- Activity -
Return the count of lines in the following records that include "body", and nothing more.

Items from a dataset
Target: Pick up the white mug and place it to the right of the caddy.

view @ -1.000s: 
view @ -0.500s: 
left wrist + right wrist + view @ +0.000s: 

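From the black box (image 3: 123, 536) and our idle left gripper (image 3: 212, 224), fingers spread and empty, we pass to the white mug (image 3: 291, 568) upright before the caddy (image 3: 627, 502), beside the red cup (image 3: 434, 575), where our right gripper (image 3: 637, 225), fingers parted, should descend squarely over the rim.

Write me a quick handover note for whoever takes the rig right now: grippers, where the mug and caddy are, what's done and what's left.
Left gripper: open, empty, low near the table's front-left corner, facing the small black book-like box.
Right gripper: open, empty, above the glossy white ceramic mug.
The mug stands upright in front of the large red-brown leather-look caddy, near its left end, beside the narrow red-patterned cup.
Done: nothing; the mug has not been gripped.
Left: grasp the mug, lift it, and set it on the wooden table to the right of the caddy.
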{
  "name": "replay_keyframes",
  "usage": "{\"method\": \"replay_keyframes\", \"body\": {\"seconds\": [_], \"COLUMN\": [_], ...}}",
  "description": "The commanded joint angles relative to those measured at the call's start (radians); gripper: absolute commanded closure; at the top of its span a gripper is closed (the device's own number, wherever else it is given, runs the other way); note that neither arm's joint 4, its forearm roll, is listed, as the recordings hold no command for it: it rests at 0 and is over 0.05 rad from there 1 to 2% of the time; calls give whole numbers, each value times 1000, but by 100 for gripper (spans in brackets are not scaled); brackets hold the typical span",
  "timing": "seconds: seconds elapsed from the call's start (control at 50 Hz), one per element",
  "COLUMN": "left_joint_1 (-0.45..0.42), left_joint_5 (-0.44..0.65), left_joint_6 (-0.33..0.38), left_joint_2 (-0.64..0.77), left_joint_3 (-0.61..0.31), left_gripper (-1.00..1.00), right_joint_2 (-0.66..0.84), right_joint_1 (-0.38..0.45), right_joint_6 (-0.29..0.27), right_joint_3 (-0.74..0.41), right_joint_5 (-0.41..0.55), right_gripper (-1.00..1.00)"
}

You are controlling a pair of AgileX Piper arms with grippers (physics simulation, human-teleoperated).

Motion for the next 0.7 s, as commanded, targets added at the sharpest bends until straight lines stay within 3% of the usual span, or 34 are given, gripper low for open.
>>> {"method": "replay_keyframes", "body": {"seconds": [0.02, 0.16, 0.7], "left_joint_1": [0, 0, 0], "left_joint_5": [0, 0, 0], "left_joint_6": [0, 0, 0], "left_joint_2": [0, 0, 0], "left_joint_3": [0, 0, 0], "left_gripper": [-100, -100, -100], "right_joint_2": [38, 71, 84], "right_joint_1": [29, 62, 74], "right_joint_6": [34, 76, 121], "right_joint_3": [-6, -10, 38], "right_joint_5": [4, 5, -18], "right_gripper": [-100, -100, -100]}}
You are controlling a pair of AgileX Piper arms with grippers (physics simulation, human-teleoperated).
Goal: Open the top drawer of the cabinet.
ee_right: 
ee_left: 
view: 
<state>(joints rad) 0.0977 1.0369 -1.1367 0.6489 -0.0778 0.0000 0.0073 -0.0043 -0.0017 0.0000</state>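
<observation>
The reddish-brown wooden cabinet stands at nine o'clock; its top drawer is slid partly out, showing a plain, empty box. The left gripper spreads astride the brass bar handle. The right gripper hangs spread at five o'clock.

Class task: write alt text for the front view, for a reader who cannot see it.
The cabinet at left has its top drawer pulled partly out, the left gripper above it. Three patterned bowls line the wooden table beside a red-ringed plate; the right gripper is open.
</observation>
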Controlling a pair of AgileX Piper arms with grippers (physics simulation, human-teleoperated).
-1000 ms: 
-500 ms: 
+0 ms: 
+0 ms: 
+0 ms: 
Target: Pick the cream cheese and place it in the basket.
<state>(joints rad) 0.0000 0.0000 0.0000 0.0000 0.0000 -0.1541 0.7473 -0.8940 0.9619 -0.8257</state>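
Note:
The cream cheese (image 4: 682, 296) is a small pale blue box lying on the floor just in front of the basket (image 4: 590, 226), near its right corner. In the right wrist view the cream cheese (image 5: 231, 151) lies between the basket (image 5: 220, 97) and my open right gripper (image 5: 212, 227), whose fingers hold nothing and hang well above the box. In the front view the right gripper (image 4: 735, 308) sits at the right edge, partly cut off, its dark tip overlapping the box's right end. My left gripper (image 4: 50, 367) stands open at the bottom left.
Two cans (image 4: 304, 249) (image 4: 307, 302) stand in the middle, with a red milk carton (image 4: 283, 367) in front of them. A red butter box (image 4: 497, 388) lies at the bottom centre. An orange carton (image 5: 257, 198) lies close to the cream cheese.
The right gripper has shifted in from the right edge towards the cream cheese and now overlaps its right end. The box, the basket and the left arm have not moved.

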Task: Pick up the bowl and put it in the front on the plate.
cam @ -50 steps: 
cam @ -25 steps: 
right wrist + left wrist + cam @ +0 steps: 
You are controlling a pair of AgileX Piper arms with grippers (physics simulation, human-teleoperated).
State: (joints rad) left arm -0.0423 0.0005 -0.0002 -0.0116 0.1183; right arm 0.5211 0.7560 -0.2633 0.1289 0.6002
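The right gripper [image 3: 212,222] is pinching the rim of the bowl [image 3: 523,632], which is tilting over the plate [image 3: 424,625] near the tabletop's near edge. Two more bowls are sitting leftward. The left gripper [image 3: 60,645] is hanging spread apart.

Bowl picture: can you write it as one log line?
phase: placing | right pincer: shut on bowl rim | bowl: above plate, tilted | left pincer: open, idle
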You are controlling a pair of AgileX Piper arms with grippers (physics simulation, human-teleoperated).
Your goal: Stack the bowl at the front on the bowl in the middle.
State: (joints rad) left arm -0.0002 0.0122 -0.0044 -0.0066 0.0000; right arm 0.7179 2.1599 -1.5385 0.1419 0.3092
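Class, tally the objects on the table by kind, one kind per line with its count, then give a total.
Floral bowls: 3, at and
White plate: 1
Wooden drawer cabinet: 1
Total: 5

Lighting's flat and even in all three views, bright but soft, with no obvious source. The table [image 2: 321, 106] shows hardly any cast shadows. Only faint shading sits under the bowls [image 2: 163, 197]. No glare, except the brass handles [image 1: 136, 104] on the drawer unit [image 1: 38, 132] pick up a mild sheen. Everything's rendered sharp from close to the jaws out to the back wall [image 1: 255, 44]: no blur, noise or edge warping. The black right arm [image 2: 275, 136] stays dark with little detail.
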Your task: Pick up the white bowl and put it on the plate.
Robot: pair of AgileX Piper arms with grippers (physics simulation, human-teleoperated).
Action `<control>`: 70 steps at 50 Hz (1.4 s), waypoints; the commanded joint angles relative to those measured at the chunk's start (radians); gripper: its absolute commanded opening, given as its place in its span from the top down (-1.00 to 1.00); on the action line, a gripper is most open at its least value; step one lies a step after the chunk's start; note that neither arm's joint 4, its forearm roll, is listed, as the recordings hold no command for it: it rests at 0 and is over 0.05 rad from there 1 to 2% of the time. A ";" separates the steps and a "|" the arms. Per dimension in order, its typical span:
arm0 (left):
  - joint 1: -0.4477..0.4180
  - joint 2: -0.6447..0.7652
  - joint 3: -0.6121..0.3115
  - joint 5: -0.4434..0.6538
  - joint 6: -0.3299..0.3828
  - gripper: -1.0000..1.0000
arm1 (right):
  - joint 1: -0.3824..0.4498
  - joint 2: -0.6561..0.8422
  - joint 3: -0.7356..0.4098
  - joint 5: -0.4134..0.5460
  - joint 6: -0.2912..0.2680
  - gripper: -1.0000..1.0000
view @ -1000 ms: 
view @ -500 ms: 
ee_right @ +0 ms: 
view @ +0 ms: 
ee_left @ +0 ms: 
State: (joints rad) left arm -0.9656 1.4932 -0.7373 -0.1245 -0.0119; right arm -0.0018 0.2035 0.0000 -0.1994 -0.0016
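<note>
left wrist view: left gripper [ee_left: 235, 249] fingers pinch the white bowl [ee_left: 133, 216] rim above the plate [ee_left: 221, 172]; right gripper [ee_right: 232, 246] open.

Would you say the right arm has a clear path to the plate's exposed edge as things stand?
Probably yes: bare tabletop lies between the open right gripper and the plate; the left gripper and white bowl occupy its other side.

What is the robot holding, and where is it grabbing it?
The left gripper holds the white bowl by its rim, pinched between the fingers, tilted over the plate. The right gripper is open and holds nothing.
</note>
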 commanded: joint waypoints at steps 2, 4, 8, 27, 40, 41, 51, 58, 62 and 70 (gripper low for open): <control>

- Response to this task -
2